Passen Sie die Tischhöhe an, bis der Abstand von der Quelle zur Aufbaufläche 100 Zentimeter beträgt. Verlassen Sie den Behandlungstresor, um sicherzustellen, dass alle anderen Personen gegangen sind. Stellen Sie sicher, dass sich keine anderen Zellen im Raum befinden, und schließen Sie dann die Tresortür.
Bestätigen Sie die Feldgröße, überwachen Sie Einheiten und überwachen Sie Einheiten pro Minute an der Konsole, und aktivieren Sie dann den Strahl für eine Strahlungszelle. Mit diesem Protokoll wurden drei Proben von Gliom-Stammzellen hergestellt und 24 Stunden nach der Bestrahlung gesammelt.
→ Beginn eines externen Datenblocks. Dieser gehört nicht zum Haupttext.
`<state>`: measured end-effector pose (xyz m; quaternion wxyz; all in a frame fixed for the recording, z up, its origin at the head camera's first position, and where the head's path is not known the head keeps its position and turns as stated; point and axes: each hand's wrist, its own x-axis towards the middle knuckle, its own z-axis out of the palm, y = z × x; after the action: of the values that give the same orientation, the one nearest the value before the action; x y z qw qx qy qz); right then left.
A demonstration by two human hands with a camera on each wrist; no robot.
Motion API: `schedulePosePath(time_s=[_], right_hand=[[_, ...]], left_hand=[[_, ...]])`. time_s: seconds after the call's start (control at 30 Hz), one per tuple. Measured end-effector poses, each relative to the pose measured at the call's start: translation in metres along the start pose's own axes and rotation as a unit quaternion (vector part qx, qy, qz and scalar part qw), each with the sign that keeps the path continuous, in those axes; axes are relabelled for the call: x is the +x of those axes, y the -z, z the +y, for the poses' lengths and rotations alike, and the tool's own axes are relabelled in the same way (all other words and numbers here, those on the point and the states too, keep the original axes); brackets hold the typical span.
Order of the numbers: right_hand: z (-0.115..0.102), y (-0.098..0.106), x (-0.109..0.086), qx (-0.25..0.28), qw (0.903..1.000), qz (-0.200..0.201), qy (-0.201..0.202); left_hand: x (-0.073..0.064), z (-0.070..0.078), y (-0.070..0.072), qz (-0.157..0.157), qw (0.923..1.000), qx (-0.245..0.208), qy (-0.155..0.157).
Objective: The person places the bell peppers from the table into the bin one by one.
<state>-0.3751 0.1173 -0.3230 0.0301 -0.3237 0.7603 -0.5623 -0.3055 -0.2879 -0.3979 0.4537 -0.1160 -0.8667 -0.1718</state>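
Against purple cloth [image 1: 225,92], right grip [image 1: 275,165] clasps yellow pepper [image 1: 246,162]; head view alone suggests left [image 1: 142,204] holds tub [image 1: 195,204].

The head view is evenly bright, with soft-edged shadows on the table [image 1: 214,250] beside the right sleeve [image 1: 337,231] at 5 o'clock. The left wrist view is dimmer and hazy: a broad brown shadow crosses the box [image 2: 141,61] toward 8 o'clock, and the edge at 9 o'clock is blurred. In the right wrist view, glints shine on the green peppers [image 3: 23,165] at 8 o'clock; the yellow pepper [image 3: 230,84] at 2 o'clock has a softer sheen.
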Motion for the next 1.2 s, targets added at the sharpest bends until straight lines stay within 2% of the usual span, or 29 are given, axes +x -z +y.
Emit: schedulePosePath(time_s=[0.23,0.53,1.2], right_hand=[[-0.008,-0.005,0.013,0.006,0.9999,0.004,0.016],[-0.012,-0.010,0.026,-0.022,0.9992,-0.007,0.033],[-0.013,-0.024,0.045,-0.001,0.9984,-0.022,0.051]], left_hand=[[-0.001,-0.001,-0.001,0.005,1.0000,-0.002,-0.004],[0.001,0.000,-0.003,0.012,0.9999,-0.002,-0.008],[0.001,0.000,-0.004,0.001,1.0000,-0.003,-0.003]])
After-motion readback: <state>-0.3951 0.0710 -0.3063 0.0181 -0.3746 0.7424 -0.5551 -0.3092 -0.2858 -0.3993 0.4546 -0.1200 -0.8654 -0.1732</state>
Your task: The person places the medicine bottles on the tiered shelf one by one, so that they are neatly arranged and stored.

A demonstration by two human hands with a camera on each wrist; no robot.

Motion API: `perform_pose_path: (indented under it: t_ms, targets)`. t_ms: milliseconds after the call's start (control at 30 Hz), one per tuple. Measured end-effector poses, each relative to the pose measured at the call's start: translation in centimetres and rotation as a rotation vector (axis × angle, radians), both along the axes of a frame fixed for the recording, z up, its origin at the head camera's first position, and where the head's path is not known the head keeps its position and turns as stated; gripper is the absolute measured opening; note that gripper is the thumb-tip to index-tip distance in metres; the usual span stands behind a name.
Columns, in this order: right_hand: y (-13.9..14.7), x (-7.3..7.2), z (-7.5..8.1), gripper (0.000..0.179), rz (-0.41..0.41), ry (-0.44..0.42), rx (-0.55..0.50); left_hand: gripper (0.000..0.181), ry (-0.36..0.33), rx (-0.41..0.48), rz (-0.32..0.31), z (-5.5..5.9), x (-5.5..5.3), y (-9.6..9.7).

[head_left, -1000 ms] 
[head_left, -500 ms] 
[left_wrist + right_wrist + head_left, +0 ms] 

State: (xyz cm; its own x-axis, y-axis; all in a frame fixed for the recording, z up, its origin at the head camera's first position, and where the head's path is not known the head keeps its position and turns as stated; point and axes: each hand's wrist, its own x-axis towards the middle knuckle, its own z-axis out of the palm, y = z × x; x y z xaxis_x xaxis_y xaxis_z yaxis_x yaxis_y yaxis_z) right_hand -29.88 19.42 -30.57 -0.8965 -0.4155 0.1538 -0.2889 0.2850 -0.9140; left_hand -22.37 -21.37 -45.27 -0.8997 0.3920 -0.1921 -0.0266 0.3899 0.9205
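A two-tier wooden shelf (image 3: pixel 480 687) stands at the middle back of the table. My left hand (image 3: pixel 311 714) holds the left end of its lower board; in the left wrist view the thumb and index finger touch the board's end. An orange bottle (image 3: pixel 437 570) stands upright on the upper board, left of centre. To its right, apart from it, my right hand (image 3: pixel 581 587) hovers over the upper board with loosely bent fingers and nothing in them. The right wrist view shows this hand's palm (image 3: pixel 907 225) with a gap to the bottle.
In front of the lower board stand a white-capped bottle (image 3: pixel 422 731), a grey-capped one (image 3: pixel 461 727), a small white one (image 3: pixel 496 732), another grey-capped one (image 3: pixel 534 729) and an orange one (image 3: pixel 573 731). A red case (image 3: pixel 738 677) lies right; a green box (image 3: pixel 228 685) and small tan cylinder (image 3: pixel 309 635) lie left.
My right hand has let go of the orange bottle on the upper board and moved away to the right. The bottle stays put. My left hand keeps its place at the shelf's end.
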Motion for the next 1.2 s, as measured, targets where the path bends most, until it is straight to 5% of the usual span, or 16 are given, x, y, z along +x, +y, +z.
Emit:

Dort wurden Zellzyklusprofile berechnet und mit den Prozentsätzen der Zellen in verschiedenen Phasen des Zellzyklus dargestellt.
Der G2-Zellzyklusstillstand wurde nach Bestrahlung von Gliom-Stammzellen mit einer Standarddosisrate oder einer extra hohen Dosisrate im Vergleich zu nicht bestrahlten Kontrollzellen beobachtet. Um die richtige Dosis liefern zu lassen, ist es am wichtigsten, die Höhe der Medien im Kulturgericht zu messen, um sicherzustellen, dass sie einen Zentimeter erreicht. Nach diesem Verfahren können andere biologische Tests durchgeführt werden, wie Z. B. Immunfärbung, Western Blot und Zellzyklusanalyse.
Da dieses Verfahren den Forschern klinisch relevante Dosis- und Dosisrateneinstellungen bietet, kann es verwendet werden, um die Strahlenwirkung auf vielen zellkulturbasierten Modellen zu bewerten.